Reproduce the full listing below exactly. Do not include the pictures.

Segment Start: Collected data

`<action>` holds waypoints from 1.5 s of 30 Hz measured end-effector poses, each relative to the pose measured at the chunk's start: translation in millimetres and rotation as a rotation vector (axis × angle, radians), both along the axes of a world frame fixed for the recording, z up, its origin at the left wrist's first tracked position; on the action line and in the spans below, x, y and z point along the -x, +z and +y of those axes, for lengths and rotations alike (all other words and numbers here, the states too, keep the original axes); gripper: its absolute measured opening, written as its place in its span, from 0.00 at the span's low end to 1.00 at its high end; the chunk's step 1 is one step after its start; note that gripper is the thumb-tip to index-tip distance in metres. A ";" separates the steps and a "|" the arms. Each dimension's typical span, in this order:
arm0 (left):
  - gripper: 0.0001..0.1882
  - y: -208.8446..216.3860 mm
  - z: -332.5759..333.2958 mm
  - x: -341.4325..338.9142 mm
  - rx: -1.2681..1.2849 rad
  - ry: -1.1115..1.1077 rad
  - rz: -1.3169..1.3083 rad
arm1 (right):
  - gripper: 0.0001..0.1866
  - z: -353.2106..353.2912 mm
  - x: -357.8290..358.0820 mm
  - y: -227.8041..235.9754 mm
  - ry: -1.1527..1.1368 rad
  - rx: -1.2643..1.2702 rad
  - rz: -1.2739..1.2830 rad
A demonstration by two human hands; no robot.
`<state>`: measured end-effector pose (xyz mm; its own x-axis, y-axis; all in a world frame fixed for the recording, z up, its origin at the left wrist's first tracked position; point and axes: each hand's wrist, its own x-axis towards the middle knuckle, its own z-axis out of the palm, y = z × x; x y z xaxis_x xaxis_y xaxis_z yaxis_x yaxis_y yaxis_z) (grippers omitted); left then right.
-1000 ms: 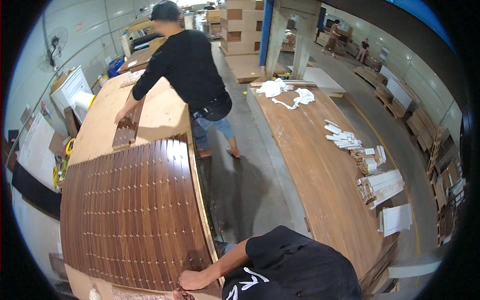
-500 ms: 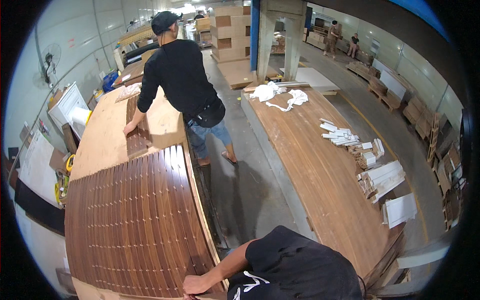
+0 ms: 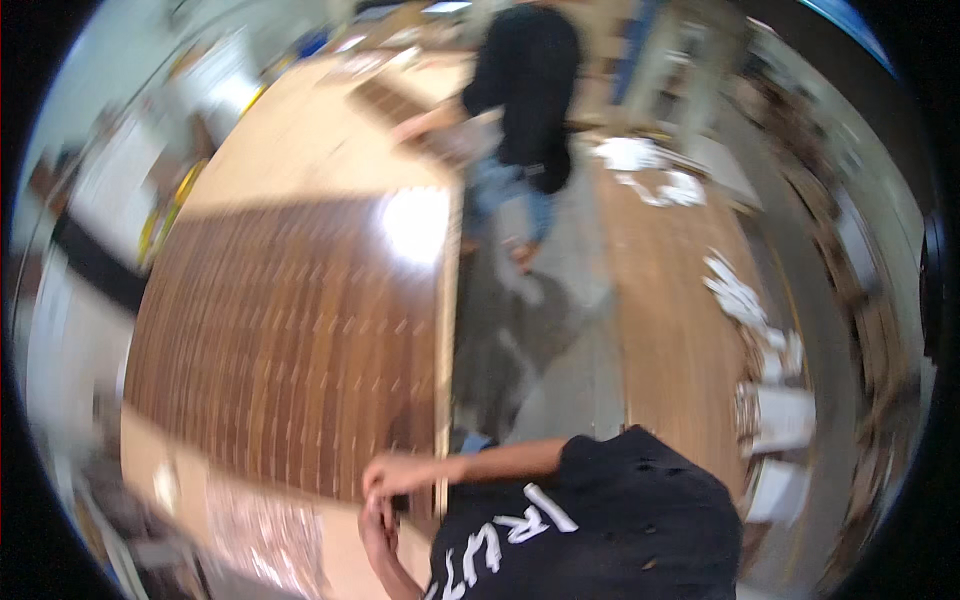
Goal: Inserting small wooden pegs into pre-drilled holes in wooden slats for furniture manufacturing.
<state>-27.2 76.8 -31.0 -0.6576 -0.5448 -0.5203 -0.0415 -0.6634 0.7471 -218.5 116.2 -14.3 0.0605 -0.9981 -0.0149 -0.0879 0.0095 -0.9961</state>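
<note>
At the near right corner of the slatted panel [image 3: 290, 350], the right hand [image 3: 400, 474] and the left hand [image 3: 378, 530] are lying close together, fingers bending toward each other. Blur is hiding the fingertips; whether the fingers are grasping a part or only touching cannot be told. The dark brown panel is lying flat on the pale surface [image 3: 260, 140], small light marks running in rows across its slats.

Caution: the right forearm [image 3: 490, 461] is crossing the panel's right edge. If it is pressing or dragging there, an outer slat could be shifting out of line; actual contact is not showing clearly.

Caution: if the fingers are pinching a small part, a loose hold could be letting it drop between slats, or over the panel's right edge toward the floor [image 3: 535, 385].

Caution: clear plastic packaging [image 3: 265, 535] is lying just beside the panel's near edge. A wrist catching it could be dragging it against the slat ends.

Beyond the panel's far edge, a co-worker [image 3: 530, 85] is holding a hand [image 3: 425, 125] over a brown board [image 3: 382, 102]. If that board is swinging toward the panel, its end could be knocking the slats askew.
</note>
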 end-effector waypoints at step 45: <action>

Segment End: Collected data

▶ **The answer**
`<action>` holds waypoints from 1.5 s of 30 Hz measured end-effector poses, each relative to the pose measured at the chunk's start: translation in millimetres and rotation as a rotation vector (axis × angle, radians), both along the axes of a world frame fixed for the recording, z up, its origin at the left wrist's first tracked position; on the action line and in the spans below, x, y and z point along the -x, +z and +y of those axes, for lengths and rotations alike (all other words and numbers here, the states too, keep the original axes); gripper: its absolute measured opening, written as its place in its span, from 0.00 at the span's low end to 1.00 at its high end; the chunk's step 1 is one step after its start; note that gripper is the thumb-tip to index-tip distance in metres. A ";" separates the steps and a "|" the arms. Each dimension's typical span, in this order:
arm0 (left):
  - gripper: 0.0001..0.1882
  - y: -208.8446..216.3860 mm
  - z: -332.5759..333.2958 mm
  - x: -341.4325..338.9142 mm
  - rx: -1.2681..1.2849 rad
  - ry: -1.1115..1.1077 rad
  - rz: -1.3169..1.3083 rad
arm1 (right):
  - gripper: 0.0001..0.1866
  - z: -353.2106..353.2912 mm
  - x: -357.8290..358.0820 mm
  - y: -227.8041..235.9754 mm
  - ry: -1.1527..1.1368 rad
  - rx: -1.2643..1.2702 rad
  - rz: -1.2739..1.2830 rad
A demonstration by two human hands; no robot.
`<state>`: measured end-effector pose (xyz mm; its own x-axis, y-axis; all in a world frame fixed for the recording, z up, its origin at the left wrist's first tracked position; point and axes: each hand's wrist, its own x-axis towards the middle knuckle, its own z-axis out of the palm, y = z × x; x y z xaxis_x xaxis_y xaxis_z yaxis_x yaxis_y yaxis_z) (grippers omitted); left then right.
-1000 ms: 
-500 ms: 
+0 ms: 
Goal: Inserting small wooden pegs into pre-drilled holes in wooden slats for furniture manufacturing.
<state>-27.2 76.8 -31.0 -0.6576 -0.5448 -0.5203 -0.0415 -0.6634 0.7471 -218.5 116.2 -14.3 0.0605 -0.9981 -0.0149 -0.0879 0.0095 -0.9961</state>
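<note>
At the near right corner of the slatted panel [image 3: 290, 350], the right hand [image 3: 400, 474] and the left hand [image 3: 378, 530] are lying close together, fingers bending toward each other. Blur is hiding the fingertips; whether the fingers are grasping a part or only touching cannot be told. The dark brown panel is lying flat on the pale surface [image 3: 260, 140], small light marks running in rows across its slats.

Caution: the right forearm [image 3: 490, 461] is crossing the panel's right edge. If it is pressing or dragging there, an outer slat could be shifting out of line; actual contact is not showing clearly.

Caution: if the fingers are pinching a small part, a loose hold could be letting it drop between slats, or over the panel's right edge toward the floor [image 3: 535, 385].

Caution: clear plastic packaging [image 3: 265, 535] is lying just beside the panel's near edge. A wrist catching it could be dragging it against the slat ends.

Beyond the panel's far edge, a co-worker [image 3: 530, 85] is holding a hand [image 3: 425, 125] over a brown board [image 3: 382, 102]. If that board is swinging toward the panel, its end could be knocking the slats askew.
</note>
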 end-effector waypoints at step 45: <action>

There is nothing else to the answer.